We proposed a mesh-free method, the called node-based smoothed point interpolation method (NS-PIM), for dynamic analysis of rotating beams. A gradient smoothing technique is used, and the requirements on the consistence of the displacement functions are further weakened. In static problems, the beams with three types of boundary conditions are analyzed, and the results are compared with the exact solution, which shows the effectiveness of this method and can provide an upper bound solution for the deflection. This means that the NS-PIM makes the system soften. The NS-PIM is then further extended for solving a rigid-flexible coupled system dynamics problem, considering a rotating flexible cantilever beam. In this case, the rotating flexible cantilever beam considers not only the transverse deformations, but also the longitudinal deformations. The rigid-flexible coupled dynamic equations of the system are derived via employing Lagrange’s equations of the second type. Simulation results of the NS-PIM are compared with those obtained using finite element method (FEM) and assumed mode method.
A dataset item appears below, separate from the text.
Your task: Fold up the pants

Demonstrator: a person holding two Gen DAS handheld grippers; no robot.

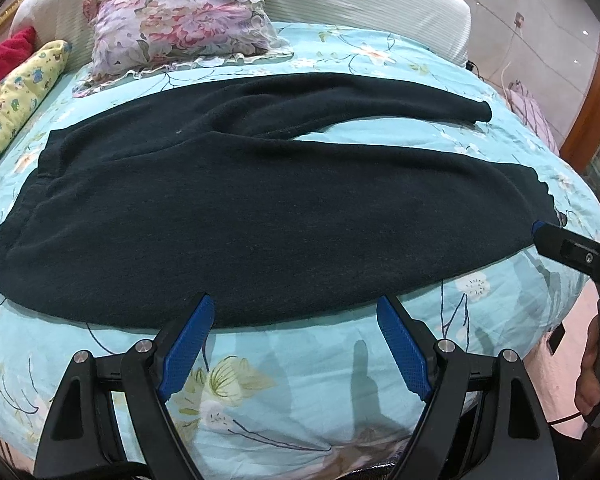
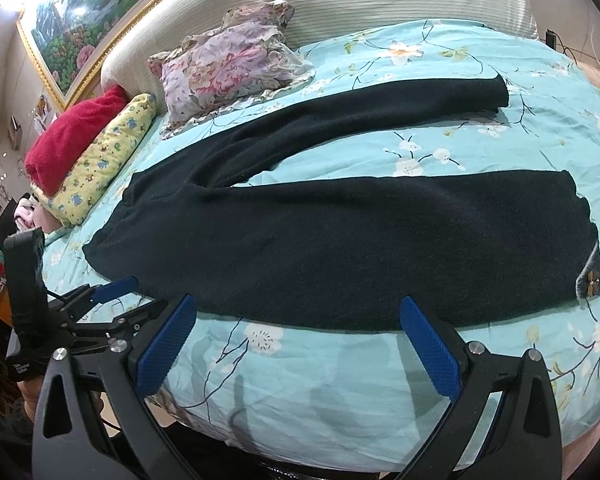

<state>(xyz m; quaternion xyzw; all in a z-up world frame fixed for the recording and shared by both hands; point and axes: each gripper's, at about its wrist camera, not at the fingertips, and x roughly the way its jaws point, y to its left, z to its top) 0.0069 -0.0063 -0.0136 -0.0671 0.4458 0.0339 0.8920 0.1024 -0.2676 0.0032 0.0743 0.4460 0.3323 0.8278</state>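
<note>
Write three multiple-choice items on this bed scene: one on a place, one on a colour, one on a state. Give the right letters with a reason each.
1. Where do the pants lie?
A. spread on the bed cover
B. hung over the headboard
C. on the floor

2. What colour is the cloth beside the yellow print pillow?
A. green
B. red
C. white

3. How do the two tools stand?
A. both shut on the waistband
B. left open, right shut on a leg
C. both open, holding nothing

Key: 1 A, the pants lie flat on the floral cover, legs apart. 2 B, the red cloth sits against that pillow by the headboard. 3 C, the left tool and the right tool show blue fingers spread wide at the near edge of the pants, with no cloth between them.
</note>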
It is found that compared with FEM, the NS-PIM has anti-ill solving ability under the same calculation conditions.

Keywords

Meshfree method NS-PIM Rigid-flexible coupled system dynamics Rotating beams Dynamic response 

Notes

Acknowledgements

The authors are grateful for the support from the National Natural Science Foundation of China (Grants 11272155, 11132007, and 11502113), the Fundamental Research Funds for Central Universities (Grant 30917011103), and the China Scholarship Council for one year study at the University of Cincinnati.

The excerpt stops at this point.